Tognola, prendendo spunto e, come ha pure sottolineato durante la presentazione del libro e nella bibliografia dello stesso, attingendo a piene mani da documenti d’archivio, memorie e pubblicazioni varie, racconta e commenta con la sua solita verve vari personaggi, dal poco conosciuto oste della Croce Bianca Antonio Stoffner all’avventore più famoso della locanda roveredana, Ugo Foscolo, aggiungendo poi nella seconda parte del volume argomenti e eventi allegri e tristi capitati nei vari periodi descritti.
Lo fa proponendo una narrazione con descrizioni di luoghi, persone, loro avventure e svelando pure dei dettagli significativi, usando il ritmo e le parole giuste nel suo conosciuto narrare personaggi e vicende, importanti o marginali, dei vari temi trattati.
Scritti che Tognola, da bravo ricercatore e narratore (di cui lo storico è una declinazione particolare) con slancio ed entusiamo e con la sua passione per la storia delle nostre terre come già nelle sue sei pubblicazioni precedenti, riesce a ben comunicare al lettore le sue ricerche e i relativi commenti.
Tognola, anche in questo suo nuovo libro (numerose sono pure le sue collaborazioni con la stampa locale e con l’Almanacco del Grigioni Italiano) racconta perché è importante che le cose passate continuino ad essere conosciute e questa è sicuramente una buona ragione per continuare a cercare e raccontare. E lo sa ben fare anche questa volta, attingendo e confrontando il suo lavoro con altri, ispirato da vari documenti o incontri.
La prima parte del libro si concentra su tre personaggi della locanda Croce Bianca, l’oste Stoffner dall’esistenza specialmente prima del suo arrivo a Roveredo assai tribolata, Ugo Foscolo, che alloggiò da profugo nella locanda roveredana da metà aprile all’otto maggio 1815 e le relative e assai dettagliate memorie scritte dall’avventore e pure profugo Wit von Dörring.
La seconda parte del volume contiene una miscellanea di ricordi di avvenimenti in vari periodi storici, da quelli tristi ma pieni di solidarietà umana come negli anni 1943 e 1944 con i profughi ebrei accolti al Ricovero Immacolata di Roveredo, gestito dalle suore della Congregazione Luigi Guanella o, tornando indietro nel tempo, quelle delle lotte dal 1705 al 1708 tra “fratisti e pretisti” o, tra ottobre e dicembre del 1583, con le inquisizioni per stregoneria orchestrate dal giureconsulto gesuita Francesco Borsatto inviato in Mesolcina e poi seguito dalla “visita pastorale” tra il 9 e il 29 novembre del misogino arcivescovo e cardinale Carlo Borromeo, omologate e terminate con la confisca dei beni, ammissione delle colpe sotto tortura e condanne a morte per stregoneria eseguite sul patibolo dei “tre Pilastri” dal boia per ordine del famigerato Tribunale dei Trenta (Magnifico Uffizio Criminale) composto dai maggiorenti vallerani.

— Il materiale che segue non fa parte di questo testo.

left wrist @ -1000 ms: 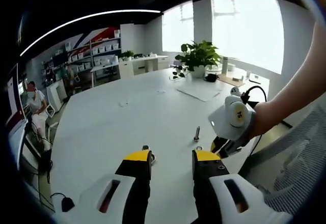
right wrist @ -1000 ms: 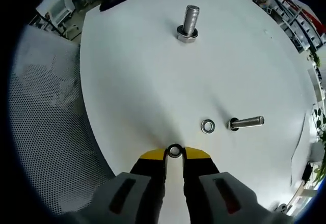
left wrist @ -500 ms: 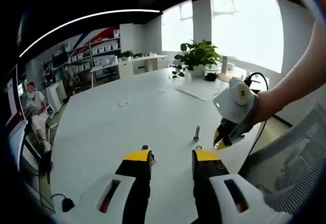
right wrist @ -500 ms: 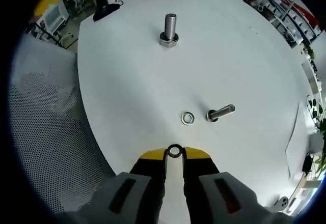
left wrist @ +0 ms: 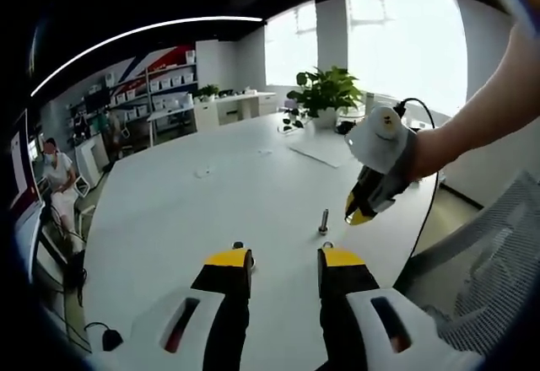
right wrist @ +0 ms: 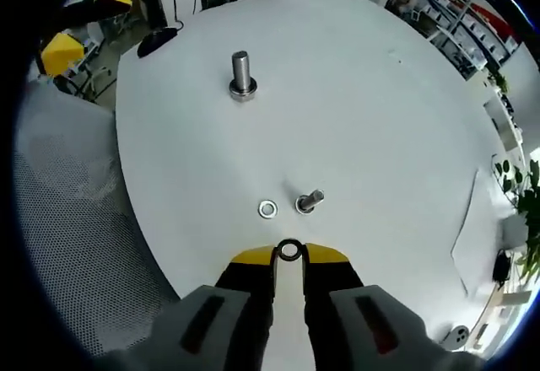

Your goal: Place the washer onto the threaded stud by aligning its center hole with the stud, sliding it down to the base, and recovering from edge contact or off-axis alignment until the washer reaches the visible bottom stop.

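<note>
The right gripper [right wrist: 289, 253] pinches a washer [right wrist: 289, 250] between its jaw tips, raised over the table [right wrist: 380, 135]; just beyond lie a second washer [right wrist: 267, 210] and, beside it, a stud [right wrist: 309, 201]. Farther off stands another stud [right wrist: 241, 75] (upright, a washer at its base). The left gripper [left wrist: 284, 258] holds its jaws apart and empty, the right gripper [left wrist: 364, 207] hanging above the nearer stud [left wrist: 323, 222].
</note>
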A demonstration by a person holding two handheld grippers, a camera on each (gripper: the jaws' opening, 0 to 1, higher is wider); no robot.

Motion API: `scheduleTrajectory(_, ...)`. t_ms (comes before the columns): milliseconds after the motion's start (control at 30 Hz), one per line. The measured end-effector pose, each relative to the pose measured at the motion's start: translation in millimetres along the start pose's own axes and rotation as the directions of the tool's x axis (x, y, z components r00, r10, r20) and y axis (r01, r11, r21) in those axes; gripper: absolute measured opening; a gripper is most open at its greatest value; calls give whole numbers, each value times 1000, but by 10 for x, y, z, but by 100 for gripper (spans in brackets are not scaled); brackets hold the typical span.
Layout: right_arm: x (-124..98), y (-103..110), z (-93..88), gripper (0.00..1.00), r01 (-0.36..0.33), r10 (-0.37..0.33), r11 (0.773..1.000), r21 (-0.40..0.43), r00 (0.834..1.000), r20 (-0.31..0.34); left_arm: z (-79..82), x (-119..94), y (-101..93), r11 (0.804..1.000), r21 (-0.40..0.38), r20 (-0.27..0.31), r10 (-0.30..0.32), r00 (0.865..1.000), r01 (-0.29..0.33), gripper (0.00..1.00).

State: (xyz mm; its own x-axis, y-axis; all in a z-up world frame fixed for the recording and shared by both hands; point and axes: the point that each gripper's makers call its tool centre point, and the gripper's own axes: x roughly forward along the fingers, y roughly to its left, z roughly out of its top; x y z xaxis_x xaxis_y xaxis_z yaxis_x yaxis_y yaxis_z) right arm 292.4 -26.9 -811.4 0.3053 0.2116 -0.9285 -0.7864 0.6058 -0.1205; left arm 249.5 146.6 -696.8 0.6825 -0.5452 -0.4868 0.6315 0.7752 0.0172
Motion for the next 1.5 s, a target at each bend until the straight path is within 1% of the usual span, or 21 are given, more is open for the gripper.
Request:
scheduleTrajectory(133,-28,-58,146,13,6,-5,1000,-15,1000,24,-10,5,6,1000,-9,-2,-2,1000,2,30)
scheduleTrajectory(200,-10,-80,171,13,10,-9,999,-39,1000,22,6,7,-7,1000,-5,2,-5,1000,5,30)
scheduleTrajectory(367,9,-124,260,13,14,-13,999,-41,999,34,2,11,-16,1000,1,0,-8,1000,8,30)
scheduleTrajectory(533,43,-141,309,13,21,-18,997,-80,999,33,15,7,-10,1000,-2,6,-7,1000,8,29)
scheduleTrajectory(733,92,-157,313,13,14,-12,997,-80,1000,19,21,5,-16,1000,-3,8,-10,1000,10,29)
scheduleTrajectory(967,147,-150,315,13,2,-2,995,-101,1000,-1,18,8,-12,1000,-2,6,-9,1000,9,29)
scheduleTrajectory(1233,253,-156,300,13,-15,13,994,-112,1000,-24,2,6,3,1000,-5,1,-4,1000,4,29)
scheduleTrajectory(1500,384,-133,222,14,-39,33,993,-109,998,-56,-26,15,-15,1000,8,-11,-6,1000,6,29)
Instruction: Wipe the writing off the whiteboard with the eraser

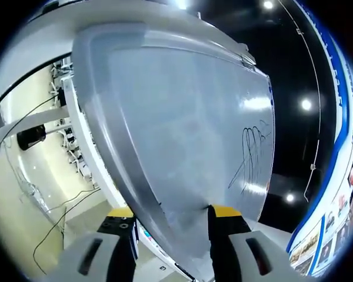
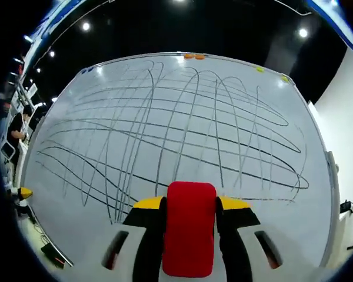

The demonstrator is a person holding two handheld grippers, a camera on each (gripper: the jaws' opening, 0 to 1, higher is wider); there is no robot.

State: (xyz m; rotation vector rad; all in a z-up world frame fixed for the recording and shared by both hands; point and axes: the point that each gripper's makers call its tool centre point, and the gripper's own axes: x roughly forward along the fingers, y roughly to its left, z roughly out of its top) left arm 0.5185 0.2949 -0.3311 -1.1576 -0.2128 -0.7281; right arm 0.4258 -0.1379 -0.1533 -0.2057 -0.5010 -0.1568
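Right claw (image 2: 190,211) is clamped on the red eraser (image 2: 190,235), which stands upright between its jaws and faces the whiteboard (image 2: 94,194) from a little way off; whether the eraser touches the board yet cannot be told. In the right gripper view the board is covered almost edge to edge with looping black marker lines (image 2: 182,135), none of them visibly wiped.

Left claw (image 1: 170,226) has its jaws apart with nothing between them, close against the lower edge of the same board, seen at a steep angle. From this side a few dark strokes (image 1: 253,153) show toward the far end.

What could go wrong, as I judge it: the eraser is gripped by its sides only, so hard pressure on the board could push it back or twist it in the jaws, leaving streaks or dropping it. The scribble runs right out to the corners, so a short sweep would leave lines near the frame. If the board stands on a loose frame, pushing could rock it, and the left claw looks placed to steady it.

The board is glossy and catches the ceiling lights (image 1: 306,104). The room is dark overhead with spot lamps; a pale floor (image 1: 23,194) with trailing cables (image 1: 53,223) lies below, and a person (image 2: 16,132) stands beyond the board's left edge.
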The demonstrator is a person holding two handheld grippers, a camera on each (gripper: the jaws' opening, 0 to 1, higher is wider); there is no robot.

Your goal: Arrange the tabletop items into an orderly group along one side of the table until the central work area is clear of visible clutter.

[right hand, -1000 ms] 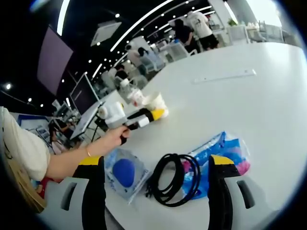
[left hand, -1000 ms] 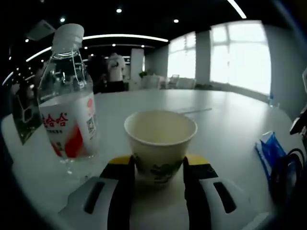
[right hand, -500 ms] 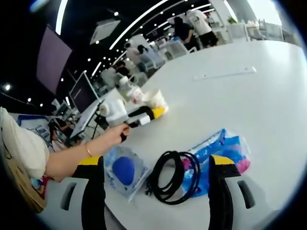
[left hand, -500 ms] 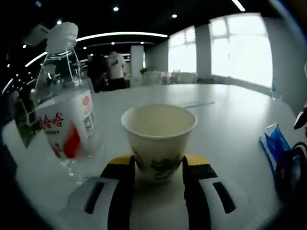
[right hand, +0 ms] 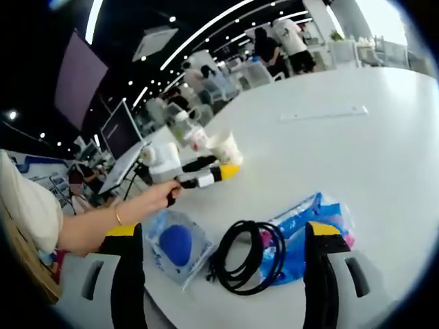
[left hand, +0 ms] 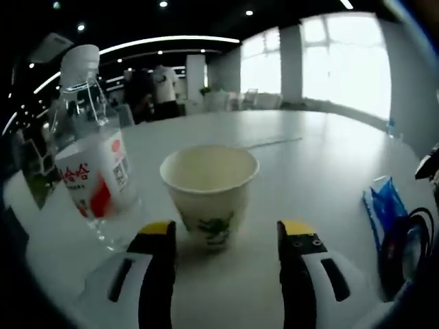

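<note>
A cream paper cup with a green print stands upright on the white table. My left gripper is open, its jaws spread wide on either side of the cup's base and clear of it. Just left of the cup stands a capped water bottle with a red-and-white label. In the right gripper view a hand holds the left gripper at the cup and bottle. My right gripper is open above a coiled black cable, a blue packet and a clear bag holding something blue.
A long white strip lies further out on the table. The blue packet and cable sit at the right in the left gripper view. Monitors, chairs and standing people are beyond the table's far edge.
My left gripper has opened and let go of the paper cup, which now stands free on the table. The right gripper has hardly moved.
</note>
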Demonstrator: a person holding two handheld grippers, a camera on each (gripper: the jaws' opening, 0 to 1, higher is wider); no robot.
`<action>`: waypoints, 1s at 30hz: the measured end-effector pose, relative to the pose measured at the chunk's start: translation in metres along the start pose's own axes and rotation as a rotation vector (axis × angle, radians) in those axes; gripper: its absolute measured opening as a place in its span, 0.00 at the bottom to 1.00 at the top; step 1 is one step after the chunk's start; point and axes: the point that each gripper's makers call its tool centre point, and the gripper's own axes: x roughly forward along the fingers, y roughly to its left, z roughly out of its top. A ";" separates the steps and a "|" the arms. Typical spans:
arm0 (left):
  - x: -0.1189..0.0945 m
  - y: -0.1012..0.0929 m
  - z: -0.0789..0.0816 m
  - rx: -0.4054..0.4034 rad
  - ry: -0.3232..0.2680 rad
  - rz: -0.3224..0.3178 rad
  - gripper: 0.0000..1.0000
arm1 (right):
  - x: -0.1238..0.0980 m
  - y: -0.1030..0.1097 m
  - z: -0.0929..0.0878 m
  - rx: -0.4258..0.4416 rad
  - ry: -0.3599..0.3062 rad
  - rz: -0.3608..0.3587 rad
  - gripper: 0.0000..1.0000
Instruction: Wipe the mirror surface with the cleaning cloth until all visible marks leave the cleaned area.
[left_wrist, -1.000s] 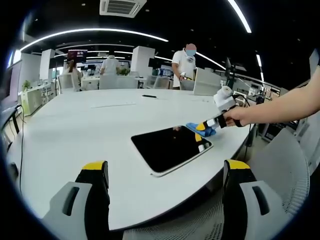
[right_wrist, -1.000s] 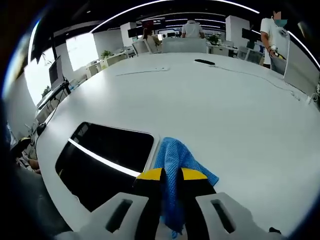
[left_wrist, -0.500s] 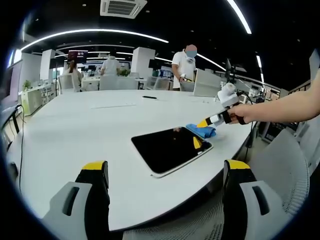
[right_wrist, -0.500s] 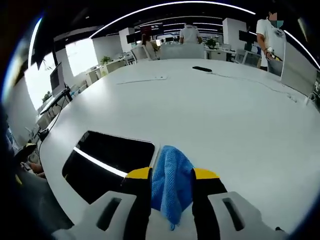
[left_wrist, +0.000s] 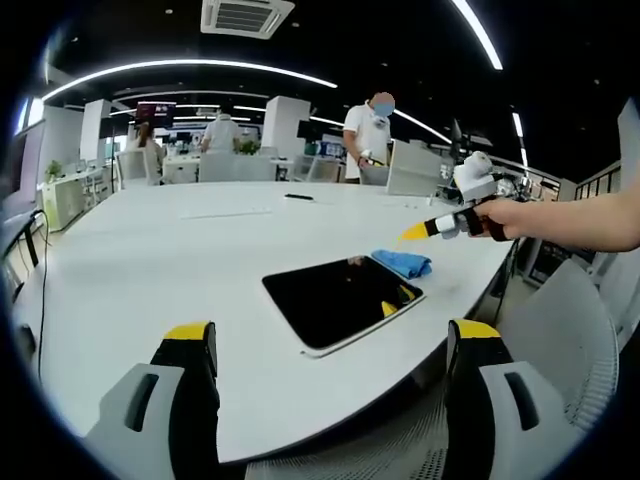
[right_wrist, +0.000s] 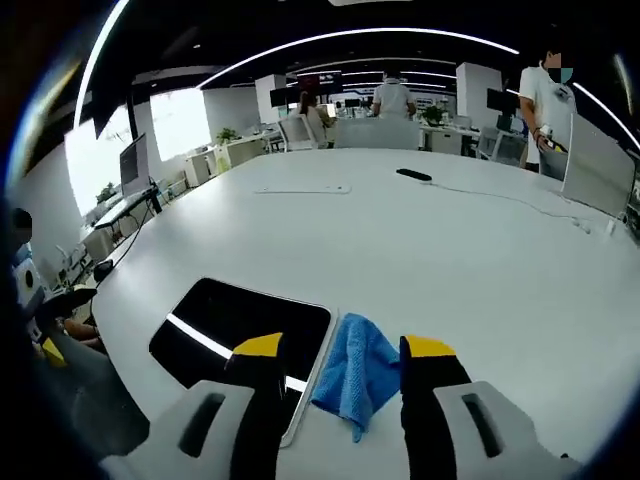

Non mancano infine i ricordi d’infanzia di Giorgio Tognola a Grono e a “Loarn”nel dialetto di Grono o “Luarn” in quello di Rorè, alpeggio di Roveredo a cavallo tra la Val Grono e la Val Traversagna e in “Aian”, indimenticabili e, seppur impegnativi, tanto cari momenti agresti per il giovane Giorgio, in parte purtroppo segnati anche dalle devastanti piene della Moesa e della Calancasca del 1951. Nel libro Tognola ricorda pure, nel racconto dell’allora diciottenne Filippo Tognola, il furioso straripamento della Calancasca del 22 settembre 1799.
Nei suoi racconti Tognola utilizza un linguaggio scorrevole, con descrizioni spesso anche argute, di fatti magari assai marginali, in stile tra il serio e il faceto, compresa la grande animazione di Roveredo di anno in anno almeno dalla metà del XV secolo con la cosiddetta e assai trafficata fiera di San Gallo e, tornando all’illustre avventore della Croce bianca, alle avventure più o meno galanti, quasi da gossip si direbbe ai nostri giorni, dell’irrequieto e movimentato personaggio Ugo Foscolo, uno tra i più influenti scrittori e poeti della letteratura italiana dell’800 e pure conosciuto come latin lover, che intratteneva nel suo peregrinare relazioni con diverse donne e, a quanto si può leggere nelle memorie di Wit von Dörring, anche nel suo pur breve passaggio in bassa Mesolcina, oltre che a lasciare, probabilmente povero in canna, insoluti i suoi debiti nei confronti dell’oste Stoffner della Croce bianca, a quanto pare in quel di Grono non venne meno a questa sua fama.